You watch her get worse. You fly to NY for a more invasive surgery. You sit around again, feeling useless again. You walk the streets of New York at night. You get lost on a bus to the hospital. You find your way. You eat dinner with your grandmother you haven’t seen in five years. You eat a Sprinkles cupcake ice cream sandwich with her, just because she wants to. You pretend you’re not scared when you see her lying in that bed.
You break up with him. You go to the beach with them. You go to concerts and movies. You tell yourself you’re living your life. You get a new job. You move to another new city. You’re a little closer. You show them the new apartment. You send them samples of your work. You watch her get worse. And you pretend it’s not worse, that you haven’t seen it.
You talk about funerals plans. You talk about life after it happens, the elephant in the room. You talk about life and living it. You talk about death but you never use that word. You call it “gone” or “passed” or “not here,” but never “death” or “dead.” You talk about flowers and songs and ashes and boat rides and water and wind. You keep pretending it’s normal. You keep pretending you don’t know how bad it is.

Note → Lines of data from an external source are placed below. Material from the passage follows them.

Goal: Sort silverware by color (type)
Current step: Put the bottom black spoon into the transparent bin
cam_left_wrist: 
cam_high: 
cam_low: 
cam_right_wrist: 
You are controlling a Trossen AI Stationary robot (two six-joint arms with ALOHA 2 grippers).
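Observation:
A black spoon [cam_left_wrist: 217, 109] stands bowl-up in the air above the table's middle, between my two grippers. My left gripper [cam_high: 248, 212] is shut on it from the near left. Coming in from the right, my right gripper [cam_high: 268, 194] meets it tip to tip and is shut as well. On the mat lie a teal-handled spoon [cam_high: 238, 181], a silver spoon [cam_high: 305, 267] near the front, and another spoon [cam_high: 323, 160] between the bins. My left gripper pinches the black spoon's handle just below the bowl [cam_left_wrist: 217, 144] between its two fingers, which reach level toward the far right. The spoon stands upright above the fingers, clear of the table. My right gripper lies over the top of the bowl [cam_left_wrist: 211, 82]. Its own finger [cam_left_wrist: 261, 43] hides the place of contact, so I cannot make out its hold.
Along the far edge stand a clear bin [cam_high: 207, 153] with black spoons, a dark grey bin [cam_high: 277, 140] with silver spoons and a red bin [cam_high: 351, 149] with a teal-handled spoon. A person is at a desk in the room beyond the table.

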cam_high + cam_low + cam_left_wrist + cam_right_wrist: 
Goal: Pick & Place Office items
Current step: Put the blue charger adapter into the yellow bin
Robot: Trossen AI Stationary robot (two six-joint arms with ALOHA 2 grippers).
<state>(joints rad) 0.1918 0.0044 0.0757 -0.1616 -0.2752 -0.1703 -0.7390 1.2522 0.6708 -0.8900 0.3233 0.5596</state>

And then one day, you do. One day, it’s okay to talk about how bad it is. It’s okay to know that the end is coming. You still don’t say “death” or “die” or “dying” but that’s what it is. She tells you to get a therapist. You tell her okay, for her.
But somewhere, along the way, you realize that it’s okay. It’s going to be okay. All those things you did and said, the places you’ve lived, the experiences you’ve had, you had them for her and with her. You had five amazing years with her in a way you never would have had without the disease. You realize it’s a blessing as much as a curse. You understand the dual nature of tragedy. You know that the end is coming and see that it’s going to be okay. You hate to say you’ve accepted it, because it sounds so cavalier. And maybe accept isn’t the right word. Maybe understand is a better choice.
You wake up and you know that the person you are today is solely because of the journey you’ve been on. That her fight and her struggle, her passion and her determination, her strength and her love for you made you this being standing in front of a reflection in the mirror. You want to live for her. You make plans for after, knowing everything you do will be for her and with her. You start to think about life as more than checking boxes on someone else’s list of things you should do.
Mortality is a funny thing. Because in realizing we are mortal, we find the strength to live as the immortals do. We jump out of airplanes and climb tall buildings. We do it for the photo, for the memory. We spend our hard-earned money and make tough choices. We love just to love, without any expectations or agenda. We do all we can to make the most of it, to squeeze every drop, every experience out of it. In recognizing we’ll all die, we begin to live. And that is the greatest thing we can ever get out of life.